December 25, 2016 at 7:16 pm
(This post was last modified: December 25, 2016 at 7:18 pm by bennyboy.)
(December 25, 2016 at 6:42 pm)Mudhammam Wrote:(December 25, 2016 at 1:41 pm)bennyboy Wrote: Because I'm sensitive to context. In the context of living my daily life, I haven't stumbled on a good reason for a solipsistic outlook...There are a number of assumptions in here that I find suspect. For example, I'm less inclined to believe that the gulf that separates the two contexts you mention is as great in its disparity or as inconsequential in its impact on action as you imply. This is undoubtedly true to some extent, such as the activities that you would continue to engage in regardless of what underlies appearances, but it seems undeniable to me that what is in fact true about the world, or even merely that which one believes about it, often does influence outcomes, whether the issue exclusively pertains to one's ethical or theoretical outlook. Of course, there's plenty of room for disagreement, but it remains true that progress is possible, which could not be the case if all was subjective.
In the context of determining absolute truth, though, all that goes out the window. In context of mundanity, it doesn't MATTER what underlies it all... But by discussing what's outside that context, we are attempting to apply what is experienced to what underlies experience. This seems like a pretty pointless exercise (in a logical sense, not in a pragmatic one).

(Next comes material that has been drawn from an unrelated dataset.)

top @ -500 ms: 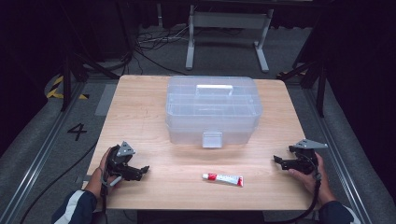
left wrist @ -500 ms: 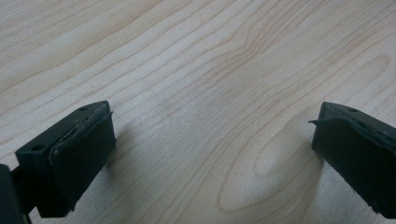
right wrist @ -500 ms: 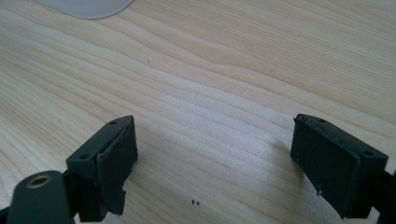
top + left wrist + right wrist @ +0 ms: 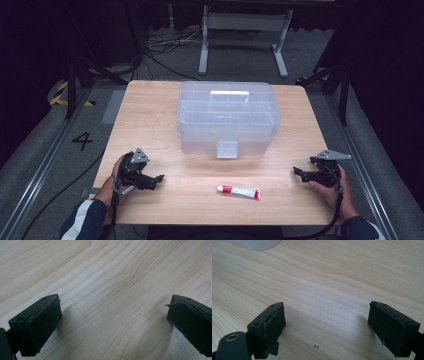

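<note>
Both the left gripper (image 4: 159, 178) and right gripper (image 4: 296, 171) rest empty, jaws apart, on the pale wooden worktop (image 4: 150, 120). The small red-and-white tube (image 4: 238, 191) lies between them, before the clear lidded plastic box (image 4: 228, 117); a start, seemingly, and reaching for the tube looks next.

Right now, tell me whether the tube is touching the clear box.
Apart. The high view shows bare wood between the tube and the clear box, whose front latch ends well short of it.

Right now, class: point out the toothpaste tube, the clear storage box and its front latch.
toothpaste tube (image 4: 238, 191), high view, middle of its white body.
clear storage box (image 4: 200, 107), high view, left part of its lid.
front latch (image 4: 227, 149), high view, centre of the flap.
</note>
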Demonstrator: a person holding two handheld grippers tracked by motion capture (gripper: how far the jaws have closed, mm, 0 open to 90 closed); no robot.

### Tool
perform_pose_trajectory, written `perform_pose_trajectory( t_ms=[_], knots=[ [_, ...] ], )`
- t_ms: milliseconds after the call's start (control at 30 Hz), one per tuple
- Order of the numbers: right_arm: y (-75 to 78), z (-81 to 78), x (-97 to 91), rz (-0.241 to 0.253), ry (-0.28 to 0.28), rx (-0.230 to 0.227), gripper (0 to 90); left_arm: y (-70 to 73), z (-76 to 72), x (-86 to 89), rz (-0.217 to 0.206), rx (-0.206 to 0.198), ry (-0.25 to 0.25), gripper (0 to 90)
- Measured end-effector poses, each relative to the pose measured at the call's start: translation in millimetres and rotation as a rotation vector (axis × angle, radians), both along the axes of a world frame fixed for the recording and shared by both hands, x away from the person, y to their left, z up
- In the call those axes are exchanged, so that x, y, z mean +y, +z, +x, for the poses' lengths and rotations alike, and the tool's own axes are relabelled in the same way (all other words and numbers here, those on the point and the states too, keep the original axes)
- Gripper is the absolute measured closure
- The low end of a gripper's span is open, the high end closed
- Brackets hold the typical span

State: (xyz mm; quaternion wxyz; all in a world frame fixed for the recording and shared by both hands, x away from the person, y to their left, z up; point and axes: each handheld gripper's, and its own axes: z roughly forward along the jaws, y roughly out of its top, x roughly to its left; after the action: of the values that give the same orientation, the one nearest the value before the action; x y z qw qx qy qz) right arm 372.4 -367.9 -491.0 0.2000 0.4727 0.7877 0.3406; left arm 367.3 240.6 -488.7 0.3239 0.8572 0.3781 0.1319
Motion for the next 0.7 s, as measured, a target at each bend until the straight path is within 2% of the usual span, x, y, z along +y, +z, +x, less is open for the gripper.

It seems to me you are conflating reality with ideas about reality. Reality is what it is, and objectively so. Even in solipsism, you could say this-- if solipsism is true, it would be objectively true that nothing exists that is not of the self-- i.e. EVEN IF you believed that solipsism weren't true, it still would be. Conversely, if the Universe is as we see it, and there's nothing else behind it (no invisible idealistic framework organizing QM particles into meaningful forms for example), then that would be objectively true, whatever we thought about it.
It may even be that reality is malleable and intrinsically ambiguous, much like a photon-- that reality is at once both physically monistic, idealistically monistic, and many other things, and a combination and none of them. But if paradox is after all the prime rule, THAT is objective truth-- nothing we think can change that fact ALTHOUGH how we interact with reality might change the manner in which we are able to experience it.
So yeah, we could perhaps lay out a set of possibilities, and be confident that somewhere under our blanket lies reality. One of our ideas must be objectively true. But the question is how can one know which? I do not believe that you can go from experience to an understanding of the reality that underlies it. You cannot know that the Matrix is not consistently managing the falling of apples or the resolution of quantum particles. You cannot know that the Mind of God isn't constantly feeding to us images of things, their properties, and their dynamic relationships. Nor can I know that there is more than a physical Universe, which perhaps is philosophically complex to be exclusively self-supporting, meaning that there are no other universes and no Creator at all. This is because, hypothetically, all possible frameworks which are capable of providing experiences might possibly contain the organizational principles (all things attract by gravity, certain forces cause particles to interact in certain ways, etc.) with which we are familiar.